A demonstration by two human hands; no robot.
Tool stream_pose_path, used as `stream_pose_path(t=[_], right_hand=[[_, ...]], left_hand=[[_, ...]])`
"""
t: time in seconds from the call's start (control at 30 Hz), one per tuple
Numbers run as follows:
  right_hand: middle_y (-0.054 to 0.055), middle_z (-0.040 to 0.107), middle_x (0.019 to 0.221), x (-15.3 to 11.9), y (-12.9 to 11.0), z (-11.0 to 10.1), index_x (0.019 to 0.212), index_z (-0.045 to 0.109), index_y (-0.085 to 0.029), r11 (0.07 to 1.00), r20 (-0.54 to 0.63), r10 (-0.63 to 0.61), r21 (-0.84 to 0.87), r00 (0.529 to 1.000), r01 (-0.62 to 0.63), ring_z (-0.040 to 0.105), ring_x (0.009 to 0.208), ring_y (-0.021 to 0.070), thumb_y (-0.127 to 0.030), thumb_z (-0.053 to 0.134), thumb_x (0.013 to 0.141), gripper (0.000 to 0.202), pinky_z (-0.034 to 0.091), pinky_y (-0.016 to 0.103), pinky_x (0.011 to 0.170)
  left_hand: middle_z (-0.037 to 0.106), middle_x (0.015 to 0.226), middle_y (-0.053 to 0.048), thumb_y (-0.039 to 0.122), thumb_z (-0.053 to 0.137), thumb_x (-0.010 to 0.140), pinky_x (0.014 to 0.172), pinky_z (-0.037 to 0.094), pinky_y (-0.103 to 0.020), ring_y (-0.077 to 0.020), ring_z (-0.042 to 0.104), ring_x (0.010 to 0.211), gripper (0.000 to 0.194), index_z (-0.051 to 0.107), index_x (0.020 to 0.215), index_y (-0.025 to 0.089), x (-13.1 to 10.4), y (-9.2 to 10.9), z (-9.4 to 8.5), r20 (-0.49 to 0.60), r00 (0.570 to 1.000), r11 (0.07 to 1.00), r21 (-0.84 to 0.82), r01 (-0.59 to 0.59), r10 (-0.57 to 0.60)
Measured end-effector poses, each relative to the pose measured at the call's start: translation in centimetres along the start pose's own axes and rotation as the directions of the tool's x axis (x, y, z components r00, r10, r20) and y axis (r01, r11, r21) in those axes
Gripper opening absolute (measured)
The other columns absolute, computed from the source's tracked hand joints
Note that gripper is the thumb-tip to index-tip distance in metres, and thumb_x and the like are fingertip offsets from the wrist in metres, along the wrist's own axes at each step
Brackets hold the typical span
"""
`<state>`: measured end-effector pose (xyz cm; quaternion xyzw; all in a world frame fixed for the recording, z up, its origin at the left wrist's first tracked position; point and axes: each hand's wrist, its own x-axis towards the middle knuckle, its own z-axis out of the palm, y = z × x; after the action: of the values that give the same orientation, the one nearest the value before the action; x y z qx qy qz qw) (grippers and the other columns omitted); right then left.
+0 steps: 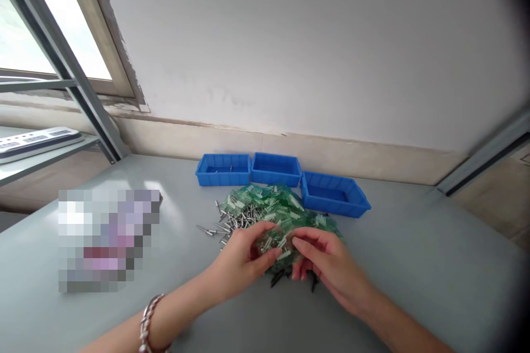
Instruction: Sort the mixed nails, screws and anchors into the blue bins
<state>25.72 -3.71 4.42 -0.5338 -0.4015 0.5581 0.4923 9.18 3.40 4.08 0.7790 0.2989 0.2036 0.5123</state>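
Note:
Both hands meet over a heap of green plastic bags (265, 198) on the grey table (199, 314). Between them is a clear bag (276, 241) with small white and metallic pieces showing through it. My left hand (250, 259) pinches its left side between thumb and fingers. On the right side, my right hand (321, 259) grips the bag with its thumb and fingertips. Silver rivet-like pins (244, 218) lie loose at the heap's left. Some black pieces (278, 278) stick out below the hands.
Behind the heap stand three blue bins: left (223, 178), middle (276, 176) and right (335, 204); a few small pieces lie in the left one. A pixelated object (111, 242) is on the left, and a power strip (39, 140) rests on a side shelf.

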Motion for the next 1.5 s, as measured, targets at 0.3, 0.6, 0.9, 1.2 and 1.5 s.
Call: stream_pose_path(t=[0.3, 0.6, 0.9, 1.2, 1.5], right_hand=[[0.000, 0.058, 0.064, 0.3, 0.2, -0.2, 0.087, 0.057, -0.013, 0.995, -0.027, 0.028, 0.097, 0.999, -0.025, 0.058, 0.051, 0.0112, -0.034, 0.062, 0.075, 0.025, 0.042, 0.021, 0.047], [-0.002, 0.052, 0.055, 0.1, 0.2, 0.0, 0.081, 0.055, -0.015, 0.977, 0.066, -0.054, -0.201, 0.996, 0.066, 0.050, 0.049, 0.0105, -0.030, 0.059, 0.074, 0.017, 0.042, 0.021, 0.044], [0.007, 0.042, 0.103, -0.3, 0.7, -0.7, 0.079, 0.061, -0.021, 0.432, 0.184, -0.700, -0.661, 0.690, 0.614, 0.050, 0.076, 0.0136, -0.006, 0.043, 0.078, 0.024, 0.045, 0.027, 0.061], [0.008, 0.035, 0.113, -0.6, 1.0, -1.1, 0.088, 0.062, -0.022, 0.133, 0.331, -0.757, -0.766, 0.563, 0.629, 0.045, 0.088, 0.0176, 0.001, 0.037, 0.078, 0.035, 0.044, 0.029, 0.065], [0.007, 0.044, 0.090, -0.4, 0.5, -0.9, 0.093, 0.060, -0.022, 0.125, 0.340, -0.747, -0.771, 0.571, 0.624, 0.046, 0.078, 0.0158, -0.004, 0.039, 0.080, 0.030, 0.045, 0.029, 0.065]], left_hand=[[0.043, 0.052, 0.006, 0.041, 0.057, 0.074, 0.044, 0.033, -0.019, -0.0092, 0.046, 0.048, 0.029, 0.053, 0.083, 0.014, 0.7, -0.2, -0.7, 0.003, 0.981, 0.956, -0.226, 0.187, -0.191], [0.043, 0.060, 0.004, 0.033, 0.056, 0.076, 0.048, 0.030, -0.020, -0.0074, 0.035, 0.053, 0.020, 0.055, 0.077, 0.014, 0.2, -0.4, -0.7, 0.016, 0.998, 0.985, -0.165, 0.058, -0.057], [0.044, 0.089, -0.001, 0.011, 0.050, 0.065, 0.054, 0.041, -0.021, -0.0091, 0.044, 0.064, 0.032, 0.049, 0.096, 0.019, 0.2, -0.1, -0.4, -0.103, 0.994, 0.986, -0.161, -0.053, 0.037], [0.044, 0.093, -0.002, 0.009, 0.046, 0.073, 0.056, 0.041, -0.021, -0.0075, 0.045, 0.064, 0.036, 0.043, 0.107, 0.022, -0.1, -0.5, -0.5, -0.099, 0.988, 0.967, -0.213, -0.137, 0.119], [0.042, 0.092, -0.002, 0.006, 0.042, 0.077, 0.057, 0.041, -0.021, -0.0074, 0.042, 0.063, 0.044, 0.039, 0.116, 0.025, -0.3, 0.1, -0.7, -0.126, 0.970, 0.971, -0.094, -0.219, 0.207]])
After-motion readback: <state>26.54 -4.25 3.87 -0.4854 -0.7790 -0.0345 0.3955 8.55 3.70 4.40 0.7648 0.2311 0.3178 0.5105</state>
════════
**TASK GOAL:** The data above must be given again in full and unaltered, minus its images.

**TASK RESULT:**
A demonstration by two human hands; no robot.
Tool stream_pose_path, used as `stream_pose_path(t=[_], right_hand=[[_, ...]], left_hand=[[_, ...]])`
"""
t: time in seconds from the call's start (control at 30 Hz), one per tuple
Numbers run as follows:
  right_hand: middle_y (-0.054 to 0.055), middle_z (-0.040 to 0.107), middle_x (0.019 to 0.221), x (-15.3 to 11.9), y (-12.9 to 11.0), z (-11.0 to 10.1), index_x (0.019 to 0.212), index_z (-0.045 to 0.109), index_y (-0.085 to 0.029), r11 (0.07 to 1.00), r20 (-0.54 to 0.63), r10 (-0.63 to 0.61), r21 (-0.84 to 0.87), r00 (0.529 to 1.000), r01 (-0.62 to 0.63), ring_z (-0.040 to 0.105), ring_x (0.009 to 0.208), ring_y (-0.021 to 0.070), thumb_y (-0.127 to 0.030), thumb_z (-0.053 to 0.134), thumb_x (0.013 to 0.141), gripper (0.000 to 0.202), pinky_z (-0.034 to 0.091), pinky_y (-0.016 to 0.103), pinky_x (0.011 to 0.170)
  left_hand: middle_z (-0.037 to 0.106), middle_x (0.015 to 0.226), middle_y (-0.053 to 0.048), thumb_y (-0.039 to 0.122), thumb_z (-0.053 to 0.137), thumb_x (-0.010 to 0.140), pinky_x (0.014 to 0.172), pinky_z (-0.037 to 0.094), pinky_y (-0.103 to 0.020), ring_y (-0.077 to 0.020), ring_z (-0.042 to 0.104), ring_x (0.010 to 0.211), gripper (0.000 to 0.194), index_z (-0.051 to 0.107), index_x (0.020 to 0.215), index_y (-0.025 to 0.089), x (-13.1 to 10.4), y (-9.2 to 10.9), z (-9.4 to 8.5), r20 (-0.49 to 0.60), r00 (0.570 to 1.000), r11 (0.07 to 1.00), r21 (-0.84 to 0.82), r01 (-0.59 to 0.59), r10 (-0.57 to 0.60)
Measured end-effector poses, each relative to the pose measured at the call's start: translation in centimetres along the start pose's own axes and rotation as the directions of the tool's x axis (x, y, z components r00, r10, r20) and y axis (r01, r11, r21) in those axes
Gripper opening absolute (measured)
The other columns absolute, computed from the source's tracked hand joints
Note that gripper is the thumb-tip to index-tip distance in metres, and thumb_x and the like are fingertip offsets from the wrist in metres, along the wrist's own axes at each step
Brackets hold the typical span
"""
`<state>`: measured end-effector pose (xyz cm; quaternion xyzw; all in a world frame fixed for the recording, z up, its origin at the left wrist's first tracked position; point and axes: each hand's wrist, its own x-axis towards the middle knuckle, its own z-axis out of the palm, y = z × x; after the action: of the values that give the same orientation, the one nearest the value before the action; x y z qx qy qz qw) (grippers and the other columns omitted); right then left.
+0 steps: 
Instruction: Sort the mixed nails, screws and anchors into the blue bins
<state>25.72 -3.71 4.42 -0.5338 -0.4015 0.5581 0.4923 9.18 3.40 4.08 0.7790 0.2989 0.2036 0.5123</state>
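Note:
Both hands meet over a heap of green plastic bags (265, 198) on the grey table (199, 314). Between them is a clear bag (276, 241) with small white and metallic pieces showing through it. My left hand (250, 259) pinches its left side between thumb and fingers. On the right side, my right hand (321, 259) grips the bag with its thumb and fingertips. Silver rivet-like pins (244, 218) lie loose at the heap's left. Some black pieces (278, 278) stick out below the hands.
Behind the heap stand three blue bins: left (223, 178), middle (276, 176) and right (335, 204); a few small pieces lie in the left one. A pixelated object (111, 242) is on the left, and a power strip (39, 140) rests on a side shelf.
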
Motion for the next 1.5 s, as measured, targets at 0.3, 0.6, 0.9, 1.2 and 1.5 s.
Call: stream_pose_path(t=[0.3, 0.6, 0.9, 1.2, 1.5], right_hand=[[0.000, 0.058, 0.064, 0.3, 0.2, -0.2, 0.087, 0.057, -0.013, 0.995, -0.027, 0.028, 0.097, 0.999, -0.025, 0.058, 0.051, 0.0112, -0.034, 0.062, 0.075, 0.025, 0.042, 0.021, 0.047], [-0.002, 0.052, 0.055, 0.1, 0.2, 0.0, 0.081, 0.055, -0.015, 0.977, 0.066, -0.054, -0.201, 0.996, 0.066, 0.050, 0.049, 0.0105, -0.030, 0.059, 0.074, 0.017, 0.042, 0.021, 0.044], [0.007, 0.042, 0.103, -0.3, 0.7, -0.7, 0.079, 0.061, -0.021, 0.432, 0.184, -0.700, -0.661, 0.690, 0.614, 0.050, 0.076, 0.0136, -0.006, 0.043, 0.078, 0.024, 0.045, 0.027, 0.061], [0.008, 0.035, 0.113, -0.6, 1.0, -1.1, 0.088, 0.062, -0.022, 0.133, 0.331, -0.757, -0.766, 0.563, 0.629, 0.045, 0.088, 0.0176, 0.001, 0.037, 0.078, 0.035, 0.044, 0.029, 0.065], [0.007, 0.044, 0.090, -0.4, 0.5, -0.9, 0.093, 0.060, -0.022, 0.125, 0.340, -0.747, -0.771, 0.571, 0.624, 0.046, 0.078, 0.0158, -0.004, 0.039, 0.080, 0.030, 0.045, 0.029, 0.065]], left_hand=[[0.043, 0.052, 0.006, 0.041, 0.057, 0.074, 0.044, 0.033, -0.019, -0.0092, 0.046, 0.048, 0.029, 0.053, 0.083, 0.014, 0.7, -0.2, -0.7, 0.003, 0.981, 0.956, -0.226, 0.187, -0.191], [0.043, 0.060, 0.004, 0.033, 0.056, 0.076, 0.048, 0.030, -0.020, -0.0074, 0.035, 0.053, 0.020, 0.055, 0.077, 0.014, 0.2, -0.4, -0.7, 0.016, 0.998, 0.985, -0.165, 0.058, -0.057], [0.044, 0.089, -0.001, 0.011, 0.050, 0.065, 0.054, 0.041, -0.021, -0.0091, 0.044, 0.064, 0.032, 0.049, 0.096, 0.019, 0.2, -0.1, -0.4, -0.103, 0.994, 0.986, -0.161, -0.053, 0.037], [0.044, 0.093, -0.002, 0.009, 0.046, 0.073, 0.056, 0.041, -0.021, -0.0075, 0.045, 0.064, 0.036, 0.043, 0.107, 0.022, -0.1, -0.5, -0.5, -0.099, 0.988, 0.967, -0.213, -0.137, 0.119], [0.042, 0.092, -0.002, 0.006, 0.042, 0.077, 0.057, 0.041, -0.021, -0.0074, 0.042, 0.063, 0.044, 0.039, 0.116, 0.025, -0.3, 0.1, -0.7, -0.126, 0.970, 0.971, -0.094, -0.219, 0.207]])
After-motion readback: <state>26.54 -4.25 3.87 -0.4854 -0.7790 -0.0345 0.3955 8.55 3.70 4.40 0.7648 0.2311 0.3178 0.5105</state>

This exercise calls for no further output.